Methods: The expression of OC183B2 antigen in epithelial ovarian cancer (EOC) tissues and cell lines was determined using immunohistochemistry (IHC). Western blotting was used to verify the expression of OC183B2 in SKOV3-Luc tumours. Antibodies against OC183B2 and mouse immunoglobulin G1 (IgG1) were conjugated with IRDye800CW to develop the antibody fluorescent probes COC183B2-800 and IgG-800 (immunoglobulin G1 conjugated with IRDye800CW). A subcutaneous mouse tumour model of SKOV3-Luc cells was constructed. Bioluminescent imaging (BLI) was conducted to detect the tumour location. Near-infrared fluorescence (NIRF) imaging was performed after the mice were injected with imaging agents. The mice were sacrificed 96 h postinjection, and the biodistribution assays were performed using NIRF imaging.
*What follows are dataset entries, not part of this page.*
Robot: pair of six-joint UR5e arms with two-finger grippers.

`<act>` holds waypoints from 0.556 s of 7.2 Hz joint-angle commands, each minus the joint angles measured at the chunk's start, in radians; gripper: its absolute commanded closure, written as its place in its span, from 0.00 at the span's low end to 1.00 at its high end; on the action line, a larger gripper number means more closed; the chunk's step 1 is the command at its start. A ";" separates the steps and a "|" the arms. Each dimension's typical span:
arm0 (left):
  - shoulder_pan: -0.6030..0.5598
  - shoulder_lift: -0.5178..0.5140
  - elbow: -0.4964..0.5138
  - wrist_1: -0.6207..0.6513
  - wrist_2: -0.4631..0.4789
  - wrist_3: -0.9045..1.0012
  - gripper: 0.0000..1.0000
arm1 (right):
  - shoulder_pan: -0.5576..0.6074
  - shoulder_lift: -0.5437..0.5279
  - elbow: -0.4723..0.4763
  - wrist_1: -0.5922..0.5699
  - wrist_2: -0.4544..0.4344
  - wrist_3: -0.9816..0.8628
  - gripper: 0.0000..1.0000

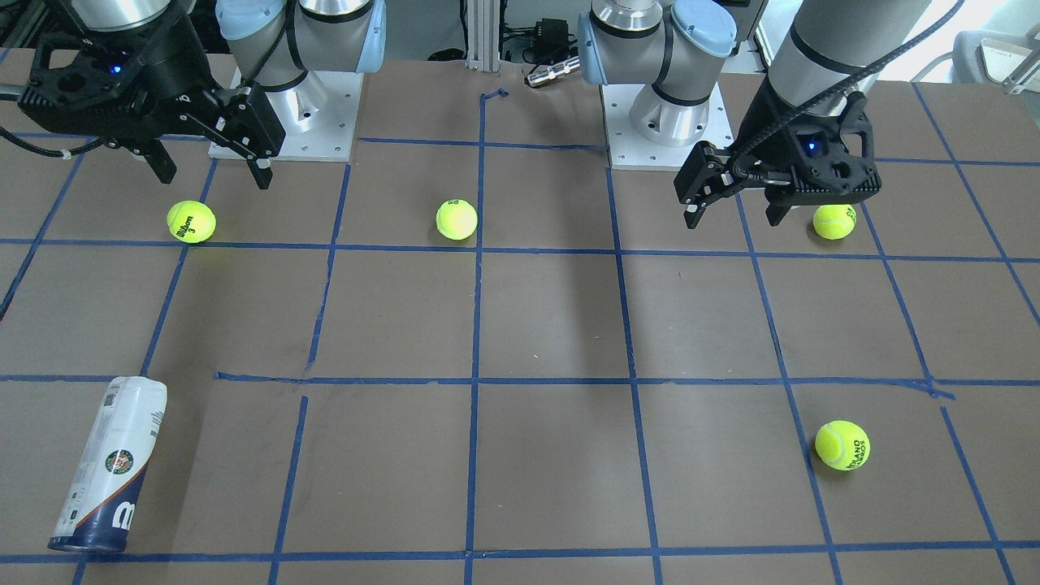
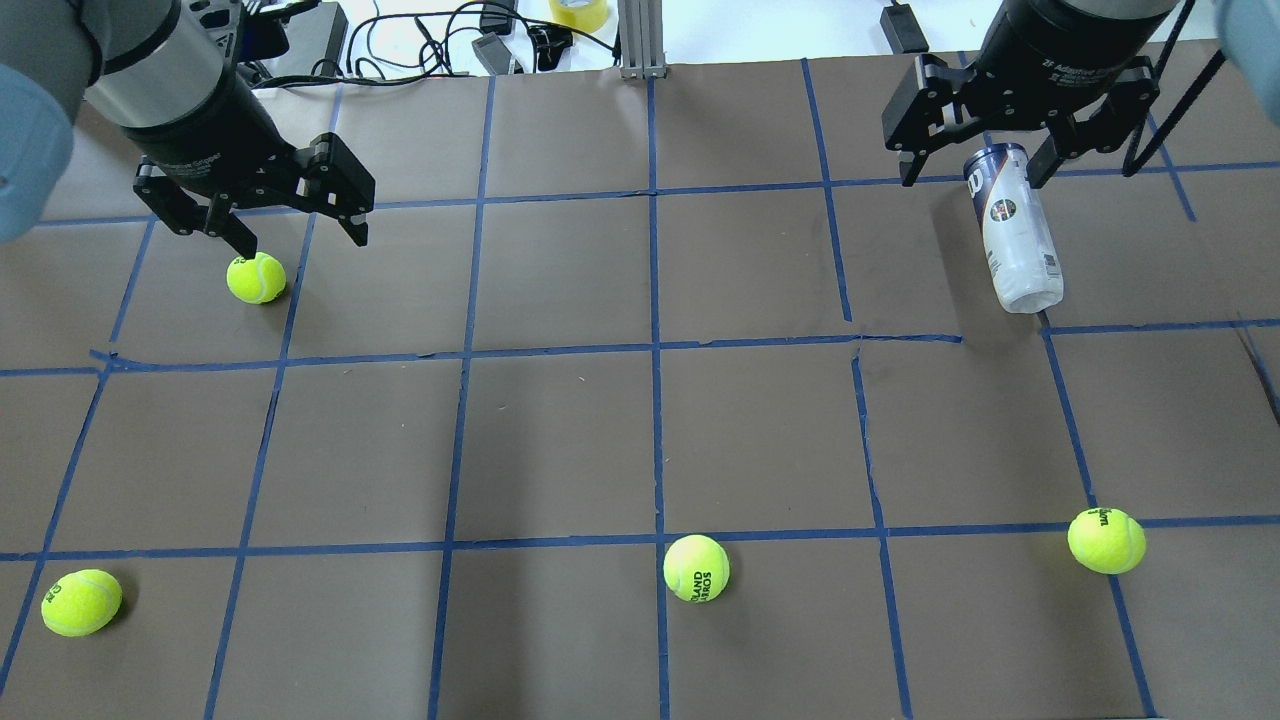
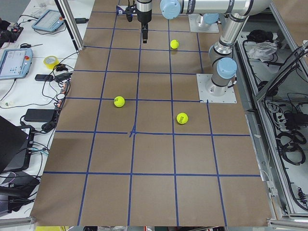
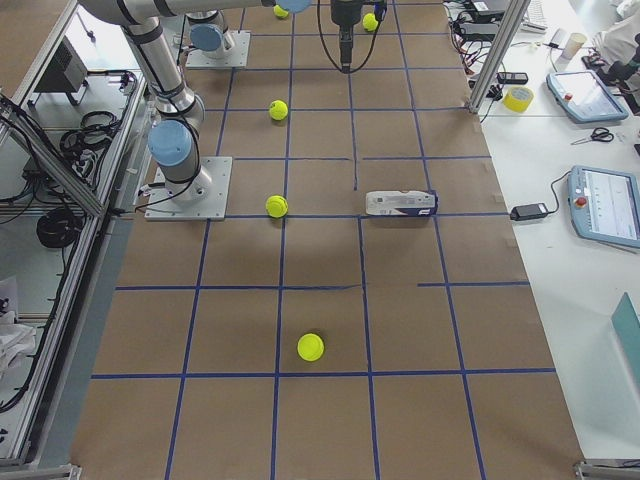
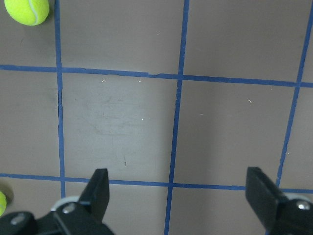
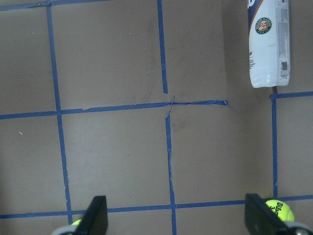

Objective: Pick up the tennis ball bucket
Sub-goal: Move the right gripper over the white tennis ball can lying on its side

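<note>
The lift has not begun. The ball tube (image 1: 110,463) lies on its side on the counter (image 1: 552,325), close to the corner where the edge farthest from the robot meets the end on the robot's right. Its dark navy end points toward that far edge and nothing is touching it.

The right fingers (image 1: 162,166) hang spread wide and empty above the robot-side edge, well apart from the tube. The right wrist view shows the tube far ahead and off to one side, not between them. The left fingers (image 1: 692,207) are likewise spread and empty, over the other half of the counter by the robot-side edge, near a tennis ball (image 1: 834,221).

By my reading, every step is left to do. The right arm looks the likelier one to cross to the far corner, come down around the tube's middle, close on it and raise it. Three more tennis balls lie scattered about, none against the tube.
</note>
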 commanded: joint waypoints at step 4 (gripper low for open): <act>0.000 -0.003 -0.002 0.000 -0.002 0.000 0.00 | 0.000 0.002 0.005 0.000 0.001 -0.002 0.00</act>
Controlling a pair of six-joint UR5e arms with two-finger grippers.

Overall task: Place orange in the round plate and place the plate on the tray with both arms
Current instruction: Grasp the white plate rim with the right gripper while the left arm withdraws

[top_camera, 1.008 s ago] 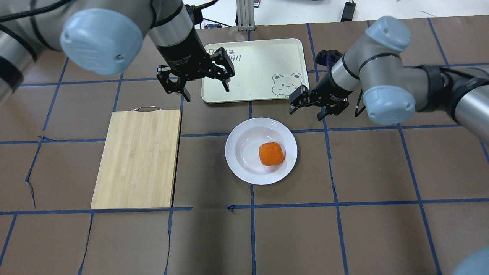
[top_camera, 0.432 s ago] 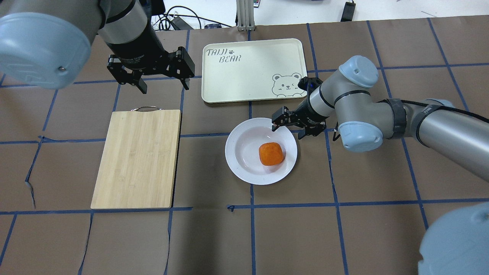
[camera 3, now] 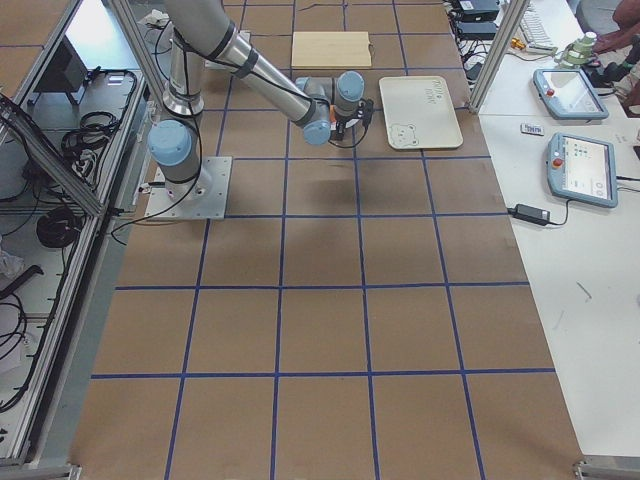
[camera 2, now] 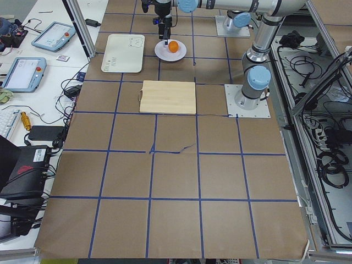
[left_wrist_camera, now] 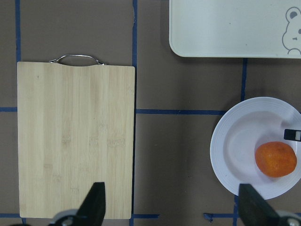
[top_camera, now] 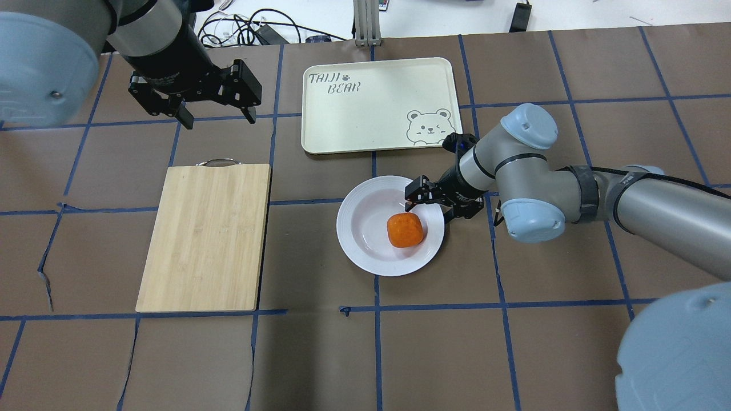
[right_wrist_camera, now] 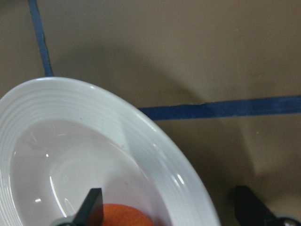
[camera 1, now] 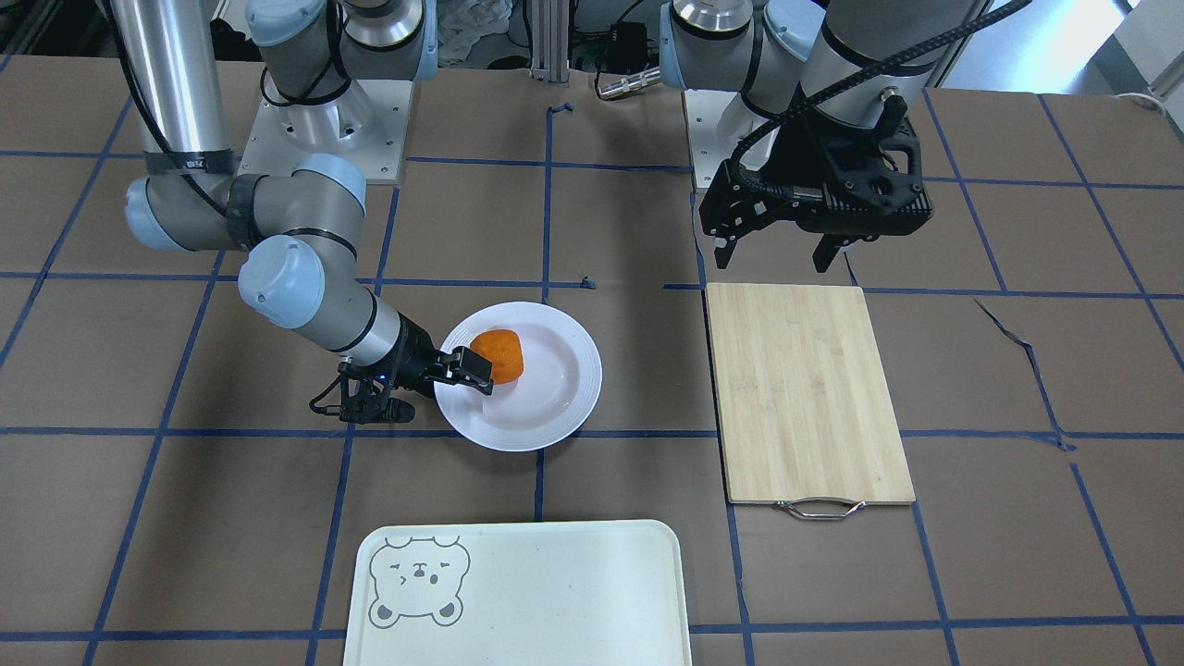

Results: In 69 EOC patients, the total positive rate of OC183B2 in EOC tissues was 89.9% (62/69). Expression of the OC183B2 antigen was positive in SKOV3-Luc, 3AO, ES2 and A2780 cells. The OC183B2 antigen could be detected in SKOV3-Luc tumours. NIRF imaging of the COC183B2-800 probe at different doses showed a high fluorescent signal at the tumour location that was in line with the site detected by bioluminescent imaging. The tumour background ratio (TBR) was significantly higher in the COC183B2-800 group than in the IgG-800, IRDye800CW and PBS groups. The fluorescent probe COC183B2-800 is metabolized mainly through the liver and does not accumulate in other organs.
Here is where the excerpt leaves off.